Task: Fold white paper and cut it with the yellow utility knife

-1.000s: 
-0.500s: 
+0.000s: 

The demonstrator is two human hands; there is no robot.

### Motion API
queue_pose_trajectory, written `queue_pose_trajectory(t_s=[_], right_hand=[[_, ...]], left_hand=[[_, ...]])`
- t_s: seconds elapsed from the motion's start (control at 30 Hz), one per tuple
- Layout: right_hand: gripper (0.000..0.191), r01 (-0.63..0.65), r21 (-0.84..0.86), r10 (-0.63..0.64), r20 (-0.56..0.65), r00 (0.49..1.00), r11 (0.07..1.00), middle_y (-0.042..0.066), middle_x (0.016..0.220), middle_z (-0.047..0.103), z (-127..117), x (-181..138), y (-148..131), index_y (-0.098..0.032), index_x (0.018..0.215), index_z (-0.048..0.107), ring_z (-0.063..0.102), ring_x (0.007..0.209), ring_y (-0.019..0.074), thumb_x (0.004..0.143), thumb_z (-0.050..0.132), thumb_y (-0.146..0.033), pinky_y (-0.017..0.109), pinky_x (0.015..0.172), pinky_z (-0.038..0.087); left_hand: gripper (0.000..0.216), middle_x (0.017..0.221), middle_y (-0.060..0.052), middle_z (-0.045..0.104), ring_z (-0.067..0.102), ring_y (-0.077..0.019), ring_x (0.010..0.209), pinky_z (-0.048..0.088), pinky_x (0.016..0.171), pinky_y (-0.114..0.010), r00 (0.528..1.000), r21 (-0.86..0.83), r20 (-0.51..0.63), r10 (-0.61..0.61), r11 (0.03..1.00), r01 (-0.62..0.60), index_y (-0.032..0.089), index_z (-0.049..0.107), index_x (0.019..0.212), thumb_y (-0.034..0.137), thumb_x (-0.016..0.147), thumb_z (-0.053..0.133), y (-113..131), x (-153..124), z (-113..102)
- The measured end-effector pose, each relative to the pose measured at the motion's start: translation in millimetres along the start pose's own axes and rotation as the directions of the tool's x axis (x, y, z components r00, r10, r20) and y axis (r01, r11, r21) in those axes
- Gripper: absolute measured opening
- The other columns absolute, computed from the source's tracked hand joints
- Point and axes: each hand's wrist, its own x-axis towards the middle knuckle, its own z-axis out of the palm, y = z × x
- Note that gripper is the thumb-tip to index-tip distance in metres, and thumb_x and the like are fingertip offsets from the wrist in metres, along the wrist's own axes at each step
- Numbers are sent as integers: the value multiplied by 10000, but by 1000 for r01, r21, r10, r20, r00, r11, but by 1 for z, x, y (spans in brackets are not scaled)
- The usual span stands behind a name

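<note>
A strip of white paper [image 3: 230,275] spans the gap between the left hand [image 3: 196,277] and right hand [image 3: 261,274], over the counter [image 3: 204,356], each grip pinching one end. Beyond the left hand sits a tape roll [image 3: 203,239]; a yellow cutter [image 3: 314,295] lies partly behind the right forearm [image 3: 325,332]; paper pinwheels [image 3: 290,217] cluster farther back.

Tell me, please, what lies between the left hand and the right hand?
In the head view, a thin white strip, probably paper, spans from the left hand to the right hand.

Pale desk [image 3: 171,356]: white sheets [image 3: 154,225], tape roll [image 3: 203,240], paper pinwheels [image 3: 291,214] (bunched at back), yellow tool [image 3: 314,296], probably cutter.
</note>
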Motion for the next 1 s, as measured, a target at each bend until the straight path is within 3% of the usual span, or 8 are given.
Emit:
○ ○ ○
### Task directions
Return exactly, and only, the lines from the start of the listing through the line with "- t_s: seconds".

### Result of this exercise
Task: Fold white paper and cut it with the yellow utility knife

-1.000s: 
-0.500s: 
+0.000s: 

The demonstrator is two human hands; there is no robot.

### Motion API
queue_pose_trajectory, written `queue_pose_trajectory(t_s=[_], right_hand=[[_, ...]], left_hand=[[_, ...]])`
- t_s: seconds elapsed from the motion's start (control at 30 Hz), one per tuple

The work on this exercise is now complete.